A Port Moody resident is lobbying B.C.’s civic politicians for changes that would require elected local government officials to take a paid leave of absence if they are charged with a criminal offence — and removed from office if they are convicted.
Laura Dick said she wants the Union of BC Municipalities to remount efforts it began last year to get the province to make changes to legislation as there is nothing that requires mayors and city councillors to step down while criminal proceedings are taking place.
“It is a very complicated issue but just because it’s a complicated issue doesn’t mean it’s not pertinent and shouldn’t be addressed,” said Dick, who gathered 123 signatures on a letter she is sending to all B.C.’s municipal politicians hoping to spur them to action.
At last year’s Union of BC Municipalities convention, members endorsed two resolutions seeking changes to legislation that would disqualify from office someone convicted of a serious Criminal Code offence and require those charged by the Crown to take a paid leave until the legal process is complete. (This year's UBCM convention is being held Sept. 23 to 27.)
But the Ministry of Municipal Affairs has so far rebuffed the municipal politicians’ request.
In February, the ministry wrote to the UBCM that while staff are looking into the matter, “any proposed changes in this area are intricate and must be considered carefully.”
Currently, there are rules that prevent a person from staying in office if convicted of a crime but they have to be serving a sentence. If they have been released on probation or parole and are not in custody, they can still keep their seat — and pay.
Dick said she hopes her letter gets some action because she has been frustrated that politicians can stay on the job even while facing court cases, citing situations in Pitt Meadows as well as Port Coquitlam and, more recently, Port Moody.
In PoMo, Mayor Rob Vagramov returned to his $111,000-a-year job before his sexual assault case has been resolved, stating that because he expects it won’t go to trial, he now has more time for his mayor’s duties and needs to work on fulfilling his election mandate. Vagramov returned to city hall Sept. 9 and his next court date is Nov. 13.

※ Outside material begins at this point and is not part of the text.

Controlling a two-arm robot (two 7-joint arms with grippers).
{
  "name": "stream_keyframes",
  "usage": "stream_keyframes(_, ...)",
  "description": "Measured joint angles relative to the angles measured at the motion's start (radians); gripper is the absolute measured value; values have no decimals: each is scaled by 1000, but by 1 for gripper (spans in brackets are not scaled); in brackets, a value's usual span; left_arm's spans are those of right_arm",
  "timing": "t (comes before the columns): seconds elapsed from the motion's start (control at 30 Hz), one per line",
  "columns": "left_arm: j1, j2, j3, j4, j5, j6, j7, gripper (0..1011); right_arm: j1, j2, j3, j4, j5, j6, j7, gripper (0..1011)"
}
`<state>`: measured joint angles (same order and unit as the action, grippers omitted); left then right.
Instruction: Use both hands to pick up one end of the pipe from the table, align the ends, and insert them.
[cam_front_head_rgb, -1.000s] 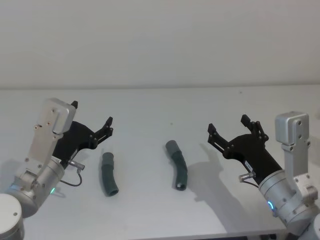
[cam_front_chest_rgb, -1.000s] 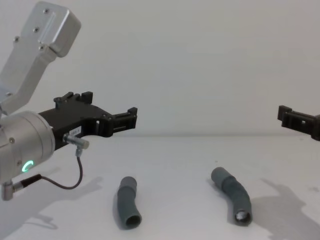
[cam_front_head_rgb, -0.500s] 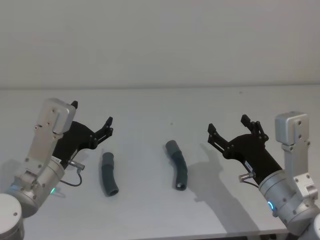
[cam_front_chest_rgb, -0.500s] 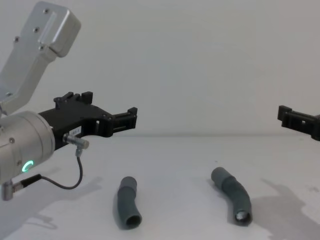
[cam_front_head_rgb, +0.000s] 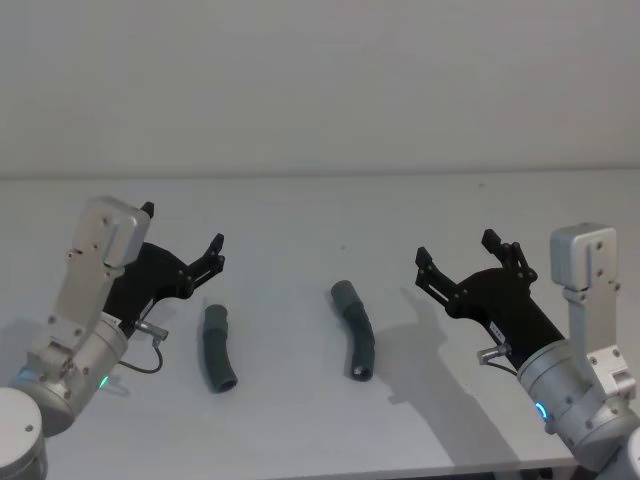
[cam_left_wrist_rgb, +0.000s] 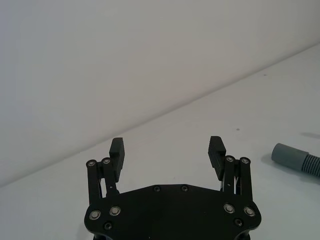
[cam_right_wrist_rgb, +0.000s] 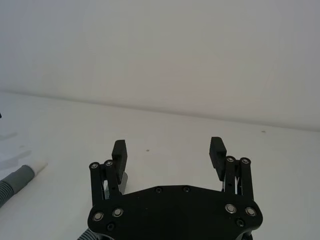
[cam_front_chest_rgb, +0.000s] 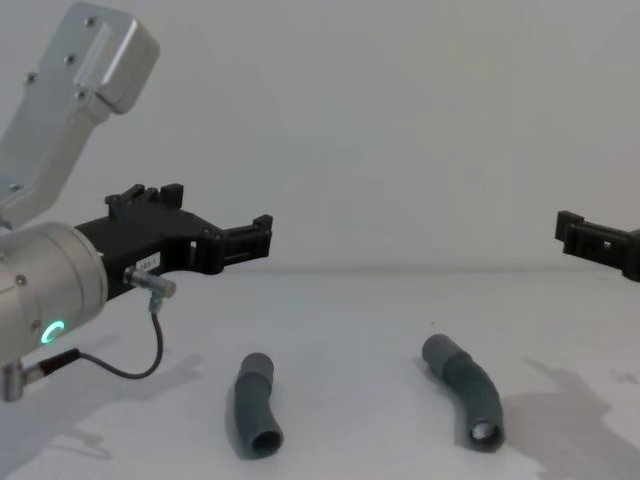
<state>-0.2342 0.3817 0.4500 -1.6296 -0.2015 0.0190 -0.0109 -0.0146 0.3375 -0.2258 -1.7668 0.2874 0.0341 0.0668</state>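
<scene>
Two curved, ribbed grey pipe pieces are seen lying on the white table (cam_front_head_rgb: 300, 210), well apart from each other and touched by nothing. The left pipe piece (cam_front_head_rgb: 216, 348) is placed just beside the left gripper (cam_front_head_rgb: 184, 228). The right pipe piece (cam_front_head_rgb: 356, 328) is set nearer the middle, between the two grippers (a layout that appears meant to give each arm a piece of its own).

The left gripper is held above the table with its fingers spread wide and nothing between them. The right gripper (cam_front_head_rgb: 456, 248) is held likewise, released and empty, well apart from its piece. Both are angled forward and inward, which is judged to suit a reach toward the pieces.

A smooth grey cuff (cam_left_wrist_rgb: 284, 152) is caught at the edge of the left wrist view, and a narrow white tip (cam_right_wrist_rgb: 39, 167) on a grey piece in the right wrist view. Which piece each belongs to cannot be told for certain. Nothing has been picked up yet, so the task is judged to be at its start, with alignment and insertion not yet done.
</scene>
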Motion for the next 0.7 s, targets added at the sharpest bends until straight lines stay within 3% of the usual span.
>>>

At the last council meeting, Vagramov’s appearance spurred discussion from both supporters and opponents taking different positions on his return to work.
But Dick says laying out a process in provincial law would make the situation more straightforward and take it out of the political arena.
“There has been no conviction. Our mayor is still innocent until proven guilty. That’s a fundamental right in Canada. We’re protected under our Charter. The challenge is when you are charged, then things happen and you’re not able to do your job effectively for a variety of reasons.”
Dick said she collected signatures for her letter — 68 from PoMo residents, 11 from Coquitlam, five from PoCo and from one to four each from 19 other municipalities — from an email bast she sent out to friends, who then reached out to others representing voters across the province.
In it she writes: “This letter is requesting that you, as mayors, councillors and elected officials representing 190 British Columbia municipalities, regional districts and First Nation members, act in the best interests of your constituents by calling on the Government of British Columbia to respond to the UBCM resolutions and change the act without delay.”